- _ACTIVITY_: Reproduce the listing below character for character; drop every image.

====================

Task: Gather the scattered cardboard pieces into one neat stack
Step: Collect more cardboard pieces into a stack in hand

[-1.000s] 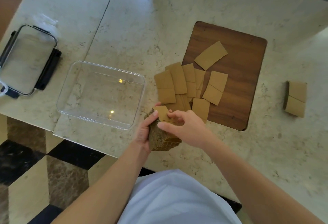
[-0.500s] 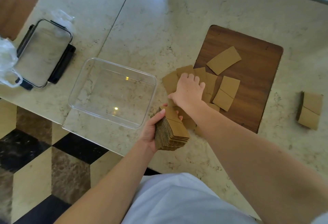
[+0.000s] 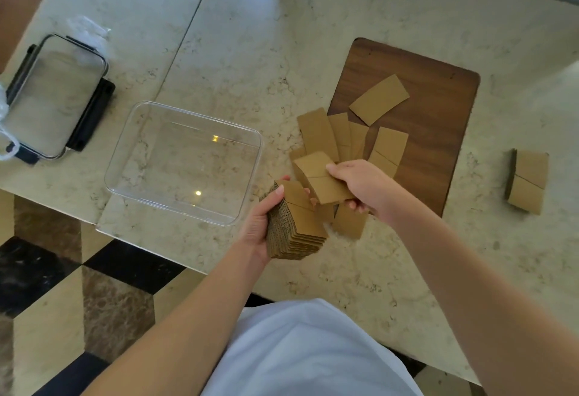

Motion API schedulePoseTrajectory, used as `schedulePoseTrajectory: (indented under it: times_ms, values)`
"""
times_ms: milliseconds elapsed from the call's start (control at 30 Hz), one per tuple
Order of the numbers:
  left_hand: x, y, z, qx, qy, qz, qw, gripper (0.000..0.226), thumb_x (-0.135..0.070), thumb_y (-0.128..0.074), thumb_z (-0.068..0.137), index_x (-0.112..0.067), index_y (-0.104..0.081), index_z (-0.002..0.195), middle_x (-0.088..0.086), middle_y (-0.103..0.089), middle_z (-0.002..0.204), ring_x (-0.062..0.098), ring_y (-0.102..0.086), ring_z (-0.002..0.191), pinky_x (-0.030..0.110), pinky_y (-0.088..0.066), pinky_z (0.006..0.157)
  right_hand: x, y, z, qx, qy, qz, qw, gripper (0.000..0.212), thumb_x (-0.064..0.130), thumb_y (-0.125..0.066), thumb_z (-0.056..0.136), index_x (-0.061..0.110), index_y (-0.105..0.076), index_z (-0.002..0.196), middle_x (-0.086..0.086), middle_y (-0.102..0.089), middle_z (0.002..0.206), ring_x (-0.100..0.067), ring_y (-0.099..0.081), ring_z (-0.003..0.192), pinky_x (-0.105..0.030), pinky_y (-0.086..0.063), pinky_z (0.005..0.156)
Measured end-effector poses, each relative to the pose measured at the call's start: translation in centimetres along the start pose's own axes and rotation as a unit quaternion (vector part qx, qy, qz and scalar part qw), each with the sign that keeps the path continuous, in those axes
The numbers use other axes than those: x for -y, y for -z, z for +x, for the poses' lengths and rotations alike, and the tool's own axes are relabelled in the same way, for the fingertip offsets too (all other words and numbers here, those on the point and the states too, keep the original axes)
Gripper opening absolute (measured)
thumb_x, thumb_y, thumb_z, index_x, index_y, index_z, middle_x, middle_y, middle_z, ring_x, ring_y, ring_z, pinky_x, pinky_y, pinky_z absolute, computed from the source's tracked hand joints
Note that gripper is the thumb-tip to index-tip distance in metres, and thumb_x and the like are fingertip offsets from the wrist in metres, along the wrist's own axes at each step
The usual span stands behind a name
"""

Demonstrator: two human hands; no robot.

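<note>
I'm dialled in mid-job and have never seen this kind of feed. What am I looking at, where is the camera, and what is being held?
There is no machine here: these are a person's two bare hands, filmed by a camera on their head looking down at a marble counter. The left hand grips a thick stack of cardboard pieces. The right hand pinches a single piece just beside the stack. More loose pieces lie across the edge of a wooden board. A small pile sits apart on the right. A clear tub and its lid lie to the left.

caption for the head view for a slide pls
Left hand holds the cardboard stack while the right hand brings one piece from the scattered pile.
</note>
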State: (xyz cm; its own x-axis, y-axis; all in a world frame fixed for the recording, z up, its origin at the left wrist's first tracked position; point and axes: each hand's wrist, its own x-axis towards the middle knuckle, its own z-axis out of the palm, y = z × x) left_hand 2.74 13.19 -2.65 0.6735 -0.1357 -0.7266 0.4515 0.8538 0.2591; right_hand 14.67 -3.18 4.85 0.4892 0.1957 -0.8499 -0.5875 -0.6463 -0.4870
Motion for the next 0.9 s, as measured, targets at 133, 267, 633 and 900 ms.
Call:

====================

- _TASK ANSWER_:
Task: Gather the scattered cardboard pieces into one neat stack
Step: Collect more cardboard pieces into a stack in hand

[-1.000s] 
[-0.500s] 
[+0.000s] 

Motion API schedulePoseTrajectory, used as `schedulePoseTrajectory: (indented under it: times_ms, values)`
"""
times_ms: milliseconds elapsed from the call's start (control at 30 Hz), one per tuple
Order of the numbers:
  left_hand: x, y, z, qx, qy, qz, qw, gripper (0.000..0.226), thumb_x (-0.135..0.070), thumb_y (-0.128..0.074), thumb_z (-0.068..0.137), index_x (-0.112..0.067), index_y (-0.104..0.081), index_z (-0.002..0.195), middle_x (-0.088..0.086), middle_y (-0.103..0.089), middle_z (-0.002..0.204), ring_x (-0.062..0.098), ring_y (-0.102..0.086), ring_z (-0.002..0.191), pinky_x (-0.030..0.110), pinky_y (-0.088..0.066), pinky_z (0.006..0.157)
  right_hand: x, y, z, qx, qy, qz, qw, gripper (0.000..0.212), thumb_x (-0.064..0.130), thumb_y (-0.125..0.066), thumb_z (-0.056..0.136), index_x (-0.061..0.110), index_y (-0.105..0.076), index_z (-0.002..0.196), middle_x (-0.086..0.086), middle_y (-0.102..0.089), middle_z (0.002..0.206), ring_x (-0.100..0.067), ring_y (-0.099..0.081), ring_z (-0.003..0.192), pinky_x (-0.105..0.030), pinky_y (-0.086..0.063), pinky_z (0.005..0.156)
Measured end-effector poses, each relative to the pose measured at the call's start: translation in centimetres along the start pose's own axes and rotation as a unit quaternion (vector part qx, qy, qz and scalar part qw), each with the sign that keeps the path continuous, in those axes
The numbers use other axes than those: x for -y, y for -z, z for +x, for the poses' lengths and rotations alike, and the tool's own axes are relabelled in the same way, for the fingertip offsets too (all other words and numbers here, those on the point and the states too, keep the original axes)
Gripper opening absolute (measured)
thumb_x, thumb_y, thumb_z, index_x, index_y, index_z, middle_x, middle_y, middle_z, ring_x, ring_y, ring_z, pinky_x, pinky_y, pinky_z absolute, computed from the source's tracked hand joints
Note that gripper is the thumb-tip to index-tip distance in metres, and thumb_x and the like are fingertip offsets from the wrist in metres, along the wrist's own axes at each step
The usual span stands behind a name
"""

Demonstrator: two human hands; no robot.

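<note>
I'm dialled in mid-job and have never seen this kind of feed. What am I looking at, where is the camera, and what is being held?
There is no machine here: these are a person's two bare hands, filmed by a camera on their head looking down at a marble counter. The left hand grips a thick stack of cardboard pieces. The right hand pinches a single piece just beside the stack. More loose pieces lie across the edge of a wooden board. A small pile sits apart on the right. A clear tub and its lid lie to the left.

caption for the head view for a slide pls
Left hand holds the cardboard stack while the right hand brings one piece from the scattered pile.
</note>
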State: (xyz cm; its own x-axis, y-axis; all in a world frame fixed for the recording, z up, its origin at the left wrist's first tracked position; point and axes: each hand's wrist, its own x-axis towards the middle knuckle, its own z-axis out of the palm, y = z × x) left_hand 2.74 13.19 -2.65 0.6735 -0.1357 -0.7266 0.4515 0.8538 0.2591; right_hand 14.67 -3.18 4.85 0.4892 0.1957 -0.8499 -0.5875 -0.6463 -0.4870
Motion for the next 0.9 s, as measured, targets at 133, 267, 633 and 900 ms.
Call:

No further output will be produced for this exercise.